Winter in the Tetons is a world stripped down to its bone. I arrived on New Year’s Day to start as a research technician on a winter study of gray wolf movement and behavior. Our mission was forensic: to find as many wolf kills as possible to study predation patterns. Because the pack was not collared, we relied on old-fashioned tracking skills. We had to be incredibly careful not to harass the individuals we were following or bump the pack off their food. Instead of following tracks forward, we tracked their footprints in reverse. When we found a carcass (usually an elk), we became detectives, circling the scene of the “crime” to collect clues to the story written in blood splatters, tracks, and broken branches. These findings would either point us to conclude that: 1) wolves had made the kill, 2) it was a scavenged carcass, or 3) cause of death was unknown. We also looked at bone marrow and other signs that the animal was in weak condition before it died.
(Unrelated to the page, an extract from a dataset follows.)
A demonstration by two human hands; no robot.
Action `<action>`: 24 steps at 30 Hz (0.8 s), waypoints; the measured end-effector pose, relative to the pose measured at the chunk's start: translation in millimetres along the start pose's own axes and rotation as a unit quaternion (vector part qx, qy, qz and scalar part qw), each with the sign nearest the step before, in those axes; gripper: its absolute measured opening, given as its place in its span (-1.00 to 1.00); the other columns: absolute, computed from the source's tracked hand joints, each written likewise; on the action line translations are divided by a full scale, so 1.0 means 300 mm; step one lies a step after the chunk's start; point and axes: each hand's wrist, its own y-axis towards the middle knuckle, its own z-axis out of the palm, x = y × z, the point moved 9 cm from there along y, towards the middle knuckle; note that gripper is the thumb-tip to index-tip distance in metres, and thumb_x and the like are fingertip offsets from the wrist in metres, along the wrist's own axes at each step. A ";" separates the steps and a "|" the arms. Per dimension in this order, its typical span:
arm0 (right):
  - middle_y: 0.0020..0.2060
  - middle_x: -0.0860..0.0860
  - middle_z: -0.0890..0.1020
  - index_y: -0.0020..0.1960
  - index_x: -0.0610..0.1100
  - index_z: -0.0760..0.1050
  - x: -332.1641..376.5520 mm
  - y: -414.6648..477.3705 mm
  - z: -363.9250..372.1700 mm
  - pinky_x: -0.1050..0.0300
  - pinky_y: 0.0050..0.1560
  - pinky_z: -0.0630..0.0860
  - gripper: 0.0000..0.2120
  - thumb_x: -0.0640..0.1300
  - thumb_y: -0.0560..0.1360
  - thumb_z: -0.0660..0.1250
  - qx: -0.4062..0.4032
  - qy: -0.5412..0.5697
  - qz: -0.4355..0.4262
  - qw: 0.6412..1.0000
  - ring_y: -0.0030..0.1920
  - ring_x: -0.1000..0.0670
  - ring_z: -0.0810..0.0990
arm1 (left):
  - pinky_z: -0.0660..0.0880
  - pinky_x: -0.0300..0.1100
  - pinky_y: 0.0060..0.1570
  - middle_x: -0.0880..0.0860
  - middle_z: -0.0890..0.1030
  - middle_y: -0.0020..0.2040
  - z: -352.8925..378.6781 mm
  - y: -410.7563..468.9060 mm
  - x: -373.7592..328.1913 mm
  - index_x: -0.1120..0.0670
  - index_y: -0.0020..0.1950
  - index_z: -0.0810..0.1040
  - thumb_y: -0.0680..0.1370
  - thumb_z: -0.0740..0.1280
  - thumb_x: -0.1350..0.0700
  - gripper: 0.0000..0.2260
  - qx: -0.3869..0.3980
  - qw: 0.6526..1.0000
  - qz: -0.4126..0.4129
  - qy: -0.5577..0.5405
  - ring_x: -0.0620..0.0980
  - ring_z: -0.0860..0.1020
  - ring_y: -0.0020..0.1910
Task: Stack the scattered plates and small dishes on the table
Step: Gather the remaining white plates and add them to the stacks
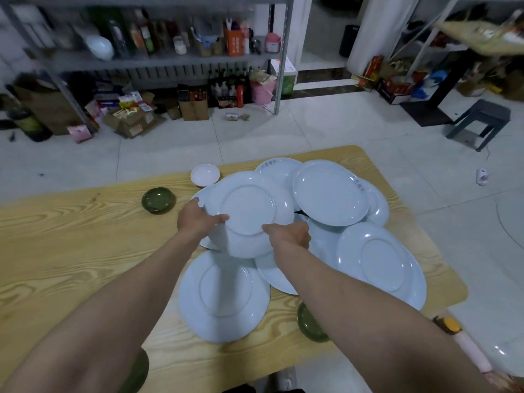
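Observation:
Several pale blue plates lie overlapping on the wooden table (pixel 62 251). Both hands hold one plate (pixel 248 211), raised and tilted above the pile. My left hand (pixel 195 219) grips its left rim, and my right hand (pixel 289 235) grips its near right rim. Below it lies a large plate (pixel 224 296) near me, another (pixel 381 260) to the right and one (pixel 330 192) farther back. A small white dish (pixel 205 175) sits at the far edge. A green dish (pixel 158 199) is to its left, and another green dish (pixel 310 324) lies partly under my right forearm.
A third green dish (pixel 137 373) peeks out under my left forearm at the table's near edge. Beyond the table are tiled floor, cluttered metal shelves (pixel 158 58) with boxes, and a grey stool (pixel 482 120) at the right. A small white object (pixel 482 177) lies on the floor.

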 end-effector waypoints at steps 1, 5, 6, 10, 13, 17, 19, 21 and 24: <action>0.18 -0.09 0.59 0.27 -0.15 0.40 0.020 -0.009 -0.006 0.06 0.04 0.47 -0.36 -0.11 0.29 0.62 -0.002 0.008 -0.016 1.000 0.15 -0.16 0.58 | 0.47 -0.06 0.06 0.06 0.56 0.13 -0.020 -0.016 -0.028 0.14 0.38 0.44 0.28 0.64 0.04 -0.26 -0.005 1.000 0.012 -0.003 0.10 0.52 0.12; 0.38 -0.01 0.46 0.54 0.02 0.23 0.100 -0.037 -0.021 0.04 0.31 0.38 -0.09 -0.13 0.30 0.60 0.008 0.041 -0.084 0.996 0.37 -0.12 0.43 | 0.56 0.06 0.01 0.05 0.61 0.04 -0.097 -0.068 -0.140 0.03 0.20 0.57 0.22 0.66 0.12 -0.41 -0.026 0.996 0.075 -0.043 0.13 0.57 0.02; 0.39 0.01 0.45 0.55 0.04 0.22 0.117 -0.045 -0.023 0.04 0.33 0.37 -0.08 -0.12 0.30 0.59 0.011 0.056 -0.099 0.993 0.39 -0.11 0.41 | 0.57 0.06 0.00 0.05 0.60 0.04 -0.116 -0.075 -0.166 0.02 0.21 0.56 0.22 0.66 0.16 -0.40 -0.034 0.993 0.092 -0.061 0.12 0.57 0.01; 0.25 0.10 0.59 0.43 0.09 0.40 0.167 -0.077 -0.022 0.02 0.31 0.48 -0.19 0.09 0.23 0.59 0.039 0.168 -0.148 0.974 0.27 -0.03 0.53 | 0.54 -0.03 -0.09 0.00 0.56 0.10 -0.154 -0.110 -0.238 0.01 0.27 0.46 0.38 0.55 0.32 -0.46 -0.054 0.981 0.133 -0.128 0.05 0.56 0.00; 0.16 0.12 0.61 0.33 0.00 0.51 0.196 -0.085 -0.028 0.02 0.32 0.49 -0.35 0.27 0.33 0.50 0.087 0.290 -0.133 0.944 0.12 0.08 0.59 | 0.56 0.06 -0.02 -0.02 0.56 0.23 -0.153 -0.128 -0.245 -0.11 0.21 0.44 0.59 0.30 0.28 -0.67 -0.066 0.976 0.122 -0.169 0.04 0.57 0.06; 0.25 0.04 0.54 0.35 -0.17 0.47 0.213 -0.059 -0.054 -0.02 0.34 0.48 -0.37 0.29 0.50 0.31 0.150 0.398 -0.100 0.900 0.27 -0.01 0.53 | 0.56 0.08 -0.02 -0.06 0.51 0.28 -0.100 -0.151 -0.229 -0.09 0.14 0.46 0.68 0.04 0.01 -0.79 -0.001 0.952 0.057 -0.301 0.09 0.62 -0.04; 0.20 0.01 0.55 0.21 -0.15 0.49 0.213 -0.040 -0.080 -0.03 0.28 0.52 -0.50 0.25 0.52 0.31 0.155 0.389 -0.093 0.903 0.24 -0.04 0.55 | 0.56 0.01 -0.14 -0.10 0.44 0.29 -0.064 -0.163 -0.230 -0.04 0.25 0.41 0.68 0.02 -0.11 -0.71 0.034 0.941 0.046 -0.332 0.13 0.63 -0.11; 0.14 -0.05 0.58 0.09 -0.15 0.53 0.213 -0.027 -0.107 -0.02 0.20 0.57 -0.62 0.14 0.51 0.40 0.148 0.390 -0.089 0.905 0.18 -0.07 0.58 | 0.56 -0.04 -0.23 -0.09 0.40 0.30 -0.023 -0.168 -0.221 0.01 0.38 0.35 0.67 0.09 -0.15 -0.63 0.066 0.931 0.025 -0.358 0.17 0.64 -0.11; -0.02 -0.09 0.59 -0.12 -0.19 0.53 0.192 0.011 -0.155 0.06 0.00 0.62 -0.83 -0.11 0.49 0.45 0.111 0.398 -0.082 0.907 0.04 -0.07 0.60 | 0.56 -0.09 -0.31 0.01 0.43 0.31 0.036 -0.177 -0.208 0.08 0.41 0.35 0.66 0.18 -0.03 -0.64 0.105 0.911 -0.005 -0.398 0.20 0.63 -0.10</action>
The detective work was thrilling, but the physical reality of the field travel was a constant negotiation with varying densities of snow. I spent most days on butter knife sleds (my cross-country skis) learning to read the subtle changes in the conditions and on the landscape. The snow was never just one type. One day it was a breakable crust that would snap under your weight like glass; and another day it was heavy, wet cement, or “rotten” sugar snow that offered zero resistance and swallowed our poles and legs alike. There were perfect days too - the snow was soft and fast, and tracks were easy to read. Navigating a steep, snow-obscured maze of deadfall on xc skis is possibly the most awkward series of movements I have ever performed. I managed a regular series of face plants, while the wolves appeared to move over the terrain with effortless grace.

Hard to be a stealthy wolf detective when you are hauling ten pounds of wet Teton snow on each ski.
Danielle Fagre
Hard to be a stealthy wolf detective when you are hauling ten pounds of wet Teton snow on each ski.

On the days when the tracks vanished, we would howl into the silence. When they howled back, the hair on my skin would prick up from the jolt of connection. One morning, a gray wolf emerged from the timber like a ghost. He meandered across a clearing and turned toward me, loping at a determined pace. He stopped to sniff a cluster of sagebrush, his breath pluming in the sub zero air, before cutting right and disappearing back into the black trees. In that quiet, you realize how truly mesmerizing the wild is when you stop observing it as an outsider and start moving on the landscape’s own terms.

A black wolf resting in the deep snow and staring back.
Justin Grubb | Running Wild Media
A black wolf resting in the deep snow and staring back.